Assignment: Report each line of the records where "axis" occurs.

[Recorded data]
****************

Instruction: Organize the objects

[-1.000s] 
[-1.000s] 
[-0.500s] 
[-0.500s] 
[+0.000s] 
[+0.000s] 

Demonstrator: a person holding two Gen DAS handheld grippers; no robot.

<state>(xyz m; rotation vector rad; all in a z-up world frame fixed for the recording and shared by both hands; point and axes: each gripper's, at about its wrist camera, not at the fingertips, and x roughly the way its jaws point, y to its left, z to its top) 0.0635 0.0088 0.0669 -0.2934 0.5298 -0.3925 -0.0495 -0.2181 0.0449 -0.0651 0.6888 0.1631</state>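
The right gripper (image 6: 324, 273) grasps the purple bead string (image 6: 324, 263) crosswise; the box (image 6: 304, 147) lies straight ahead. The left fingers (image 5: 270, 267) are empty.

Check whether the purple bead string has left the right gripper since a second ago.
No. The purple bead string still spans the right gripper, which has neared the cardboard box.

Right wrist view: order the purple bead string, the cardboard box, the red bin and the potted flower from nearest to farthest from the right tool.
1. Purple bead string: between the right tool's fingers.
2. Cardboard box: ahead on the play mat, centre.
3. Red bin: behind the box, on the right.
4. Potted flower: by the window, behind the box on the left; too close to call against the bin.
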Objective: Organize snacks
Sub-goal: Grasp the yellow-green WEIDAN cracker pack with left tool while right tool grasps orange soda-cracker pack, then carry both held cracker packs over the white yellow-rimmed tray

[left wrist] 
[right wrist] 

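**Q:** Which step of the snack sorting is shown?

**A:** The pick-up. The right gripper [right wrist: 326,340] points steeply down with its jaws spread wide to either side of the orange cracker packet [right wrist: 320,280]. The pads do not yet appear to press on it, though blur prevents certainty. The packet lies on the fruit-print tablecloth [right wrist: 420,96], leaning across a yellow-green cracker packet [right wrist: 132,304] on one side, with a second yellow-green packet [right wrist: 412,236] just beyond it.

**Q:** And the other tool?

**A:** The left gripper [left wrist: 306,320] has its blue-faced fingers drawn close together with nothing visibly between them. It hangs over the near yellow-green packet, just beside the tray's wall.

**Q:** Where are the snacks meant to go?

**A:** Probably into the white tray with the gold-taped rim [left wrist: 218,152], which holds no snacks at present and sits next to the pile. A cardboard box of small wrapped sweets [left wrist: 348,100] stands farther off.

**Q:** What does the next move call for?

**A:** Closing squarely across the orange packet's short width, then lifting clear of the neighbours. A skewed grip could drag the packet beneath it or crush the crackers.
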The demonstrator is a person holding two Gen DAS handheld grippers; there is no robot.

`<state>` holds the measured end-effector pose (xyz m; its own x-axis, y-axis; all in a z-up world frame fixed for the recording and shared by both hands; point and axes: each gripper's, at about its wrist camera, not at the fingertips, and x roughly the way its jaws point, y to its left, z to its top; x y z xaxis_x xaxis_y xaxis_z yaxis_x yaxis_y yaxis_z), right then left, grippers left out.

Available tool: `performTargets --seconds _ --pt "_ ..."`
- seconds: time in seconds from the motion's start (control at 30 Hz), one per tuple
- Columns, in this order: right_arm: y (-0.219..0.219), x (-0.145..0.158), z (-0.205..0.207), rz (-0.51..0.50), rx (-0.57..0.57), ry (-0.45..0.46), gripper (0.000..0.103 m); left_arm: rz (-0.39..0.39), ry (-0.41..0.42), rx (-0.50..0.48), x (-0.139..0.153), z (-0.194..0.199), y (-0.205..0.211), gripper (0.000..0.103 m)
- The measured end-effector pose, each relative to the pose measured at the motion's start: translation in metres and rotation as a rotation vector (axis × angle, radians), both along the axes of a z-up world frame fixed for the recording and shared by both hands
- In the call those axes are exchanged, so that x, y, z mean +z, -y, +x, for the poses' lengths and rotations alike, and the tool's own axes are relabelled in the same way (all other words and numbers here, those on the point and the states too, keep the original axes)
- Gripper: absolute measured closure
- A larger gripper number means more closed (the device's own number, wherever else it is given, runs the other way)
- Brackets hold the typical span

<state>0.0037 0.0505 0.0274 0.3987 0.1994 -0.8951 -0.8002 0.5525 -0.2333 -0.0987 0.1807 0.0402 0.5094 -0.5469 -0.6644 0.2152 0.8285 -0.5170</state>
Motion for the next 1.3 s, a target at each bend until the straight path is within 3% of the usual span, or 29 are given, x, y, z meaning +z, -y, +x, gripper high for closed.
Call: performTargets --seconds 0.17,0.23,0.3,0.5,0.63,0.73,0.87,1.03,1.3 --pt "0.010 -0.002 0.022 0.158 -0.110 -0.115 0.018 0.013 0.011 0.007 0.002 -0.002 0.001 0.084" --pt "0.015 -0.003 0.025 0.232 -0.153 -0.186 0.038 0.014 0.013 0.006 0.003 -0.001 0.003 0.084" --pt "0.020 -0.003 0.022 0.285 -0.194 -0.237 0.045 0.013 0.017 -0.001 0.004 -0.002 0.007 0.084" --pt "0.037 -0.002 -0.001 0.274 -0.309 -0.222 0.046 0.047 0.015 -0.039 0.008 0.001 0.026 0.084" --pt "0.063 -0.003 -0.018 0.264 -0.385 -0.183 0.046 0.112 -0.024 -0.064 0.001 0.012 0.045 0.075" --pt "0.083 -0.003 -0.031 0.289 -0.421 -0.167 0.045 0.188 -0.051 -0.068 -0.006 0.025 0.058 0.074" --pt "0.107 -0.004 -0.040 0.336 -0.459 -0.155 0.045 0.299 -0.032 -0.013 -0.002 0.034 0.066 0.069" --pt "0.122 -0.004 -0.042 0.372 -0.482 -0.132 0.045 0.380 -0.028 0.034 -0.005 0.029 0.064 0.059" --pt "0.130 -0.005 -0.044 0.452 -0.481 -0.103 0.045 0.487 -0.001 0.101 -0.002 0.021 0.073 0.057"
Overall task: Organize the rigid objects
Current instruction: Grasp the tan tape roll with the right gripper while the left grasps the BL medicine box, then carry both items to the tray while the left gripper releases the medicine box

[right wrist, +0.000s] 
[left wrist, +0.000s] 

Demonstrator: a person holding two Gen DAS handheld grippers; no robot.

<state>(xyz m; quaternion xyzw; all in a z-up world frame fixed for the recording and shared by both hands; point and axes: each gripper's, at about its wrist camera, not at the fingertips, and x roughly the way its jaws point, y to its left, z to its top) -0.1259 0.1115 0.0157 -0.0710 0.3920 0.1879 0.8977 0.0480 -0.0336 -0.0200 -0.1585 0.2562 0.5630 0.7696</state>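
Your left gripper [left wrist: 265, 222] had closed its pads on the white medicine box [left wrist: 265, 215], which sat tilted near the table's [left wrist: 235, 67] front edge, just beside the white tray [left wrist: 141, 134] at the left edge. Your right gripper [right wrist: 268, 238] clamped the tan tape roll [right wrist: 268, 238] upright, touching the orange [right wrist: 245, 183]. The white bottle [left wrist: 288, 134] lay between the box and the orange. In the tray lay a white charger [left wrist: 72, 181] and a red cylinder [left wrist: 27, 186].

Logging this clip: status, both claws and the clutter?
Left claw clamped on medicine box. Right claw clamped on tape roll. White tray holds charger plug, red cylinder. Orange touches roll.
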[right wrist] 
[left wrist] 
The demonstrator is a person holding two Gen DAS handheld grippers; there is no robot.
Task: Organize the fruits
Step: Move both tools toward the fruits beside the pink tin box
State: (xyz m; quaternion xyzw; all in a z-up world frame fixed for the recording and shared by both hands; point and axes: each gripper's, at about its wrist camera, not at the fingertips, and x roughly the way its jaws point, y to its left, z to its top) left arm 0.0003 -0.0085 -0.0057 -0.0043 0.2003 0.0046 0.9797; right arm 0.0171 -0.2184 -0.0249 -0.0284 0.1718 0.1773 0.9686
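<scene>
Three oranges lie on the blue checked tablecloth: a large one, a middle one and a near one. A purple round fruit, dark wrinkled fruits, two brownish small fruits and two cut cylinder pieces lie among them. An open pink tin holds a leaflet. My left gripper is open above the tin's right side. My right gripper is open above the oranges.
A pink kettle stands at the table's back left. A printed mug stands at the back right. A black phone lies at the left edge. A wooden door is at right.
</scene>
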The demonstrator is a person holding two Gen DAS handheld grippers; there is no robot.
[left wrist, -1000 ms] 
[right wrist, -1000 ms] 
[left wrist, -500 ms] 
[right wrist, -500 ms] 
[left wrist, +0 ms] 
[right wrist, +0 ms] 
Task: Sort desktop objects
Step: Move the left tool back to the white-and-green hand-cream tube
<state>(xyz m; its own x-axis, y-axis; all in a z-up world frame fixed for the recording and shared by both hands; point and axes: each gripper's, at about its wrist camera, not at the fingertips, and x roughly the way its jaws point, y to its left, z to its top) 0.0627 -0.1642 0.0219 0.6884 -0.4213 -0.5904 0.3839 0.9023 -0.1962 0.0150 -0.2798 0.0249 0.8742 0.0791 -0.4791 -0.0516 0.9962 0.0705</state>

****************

Solution to the exercise:
`<state>` holds the measured end-effector pose (xyz m; its own x-axis, y-axis; all in a z-up world frame fixed for the recording and shared by both hands; point and axes: each gripper's, at about its wrist camera, not at the fingertips, and x roughly the way its jaws point, y to its left, z to its top; x y z xaxis_x xaxis_y xaxis_z yaxis_x yaxis_y yaxis_z), right then left, grippers left out.
- The measured end-effector pose, each relative to the pose measured at the motion's start: translation in metres and rotation as a rotation vector (axis × angle, radians), both along the axes of a z-up world frame fixed for the recording and shared by both hands
<state>(xyz m; its own x-axis, y-axis; all in a z-up world frame fixed for the recording and shared by both hands; point and axes: each gripper's, at about its wrist camera, not at the fingertips, and x roughly the way its jaws point, y to its left, z to its top) 0.0627 -0.1642 0.0219 0.6884 -0.4213 -0.5904 0.3839 0.9023 -0.1962 0.0150 -0.2798 0.0249 0.8742 0.0791 -0.4791 -0.0516 0.9962 0.0705</state>

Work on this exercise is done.